Neyse ki bir saat sonra siniri geçti de diğer şeylere başlaya bildik. İleridi yazılarımda inşallah 10 sene içinde olur :))) iki dilde yazacağım.

Şimdilik hayırlı olsun.

8 Ocak 2010 Cuma

Domuz Gribi İle İlgili Gerçekler.

Konunun önemine binaen burada yayınlıyorum. Dikkatli olmak lazım. Türk halkının bu konuda göstermiş olduğu hassasiyeti memnuniyetle karşıladığımı bildirmek isterim. Silkinip kendimize gelme ve hakkımızda oynan oyunları görme zamanı çoktan geldi de geçiyor bile.

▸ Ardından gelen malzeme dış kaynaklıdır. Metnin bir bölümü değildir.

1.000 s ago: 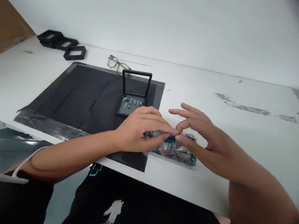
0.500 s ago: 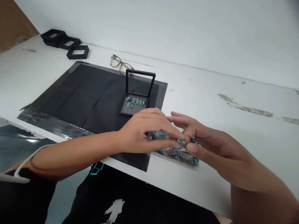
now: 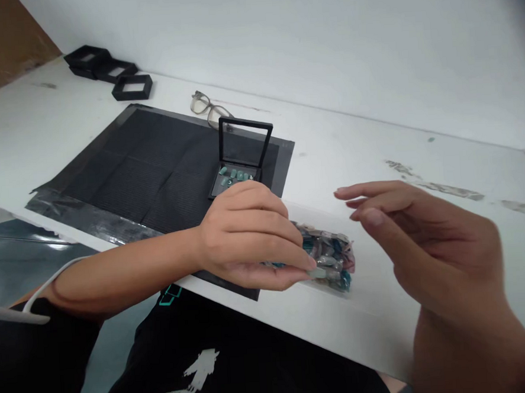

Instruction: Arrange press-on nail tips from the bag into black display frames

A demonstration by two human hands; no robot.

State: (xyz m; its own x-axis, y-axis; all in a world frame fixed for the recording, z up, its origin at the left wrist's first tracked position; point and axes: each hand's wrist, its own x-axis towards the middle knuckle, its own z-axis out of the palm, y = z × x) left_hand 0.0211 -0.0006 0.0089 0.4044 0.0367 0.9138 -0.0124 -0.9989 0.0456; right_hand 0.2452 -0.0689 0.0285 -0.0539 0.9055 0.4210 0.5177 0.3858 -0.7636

Finlandiya eski Sağlık Bakanı Dr. Rauni Kilde’den domuz gribi hakkında çor cesur açıklama.Domuz gribi aşısının bir aldatmaca olduğunu itirafa eden Dr. Kilde, “Bu aşı ile mümkün olduğunca dünya nüfusunun çoğu öldürülmek isteniyor” dedi.Bu düşüncenin eski ABD Başkanlarından Henry Kissinger’e ait olduğunu söyleyen Dr. Kilde, 14-15 Mayıs 2009 tarihinde yapılan Bilderberg toplantısında bu kararın alındığını belirtti.Dr. Kilde, bir televizyona yaptığı açıklamasında, “ABD, hiçbir maddi kayıp yaşamadan hatta milyarlarca dolar kazanarak dünya nüfusunu üçte iki oranında azaltmayı hedeflemektedir” diye konuştu.Dünya Sağlık Örgütü’ne domuz gribinin ölümcül bir salgın olduğu yönünde beyanda bulunması için baskı yaptıklarını belirten Rauni Kilde, “Böylece aşıyı tercihli değil zorunlu yapmak istiyorlardı. Özellikle hamile kadınların ve çocukların ilk önce aşı ile zorunlu tutulması gelecek nesilleri hedeflediğini göstermektedir” açıklamasında bulundu.Finlandiya hükümetinin sınıflandırmayı kabul etmediğini ve hastalığın derecesini normal hastalık olarak gösterdiğini ifade eden Kilde sözlerini şöyle sürdürdü; “Hiç kimse aşının bir yıl, beş yıl ya da 20 yıl sonra ne gibi etkilerinin olacağını bilmiyor: Mutlak kısırlık mı? Kanser mi? Ya da ölümcül herhangi bir hastalık mı?” Dr. Rauni Kilde, “Amerikan yönetimi ileride bundan dolayı doğacak herhangi bir sıkıntıdan dolayı ilaç şirketlerine bir sorumluluk yüklenmemesi için şimdiden önlemini aldı ve onları tüm sorumluluklardan muaf tuttu. Bu bile işin ciddiyetini göstermeye yeter” dedi.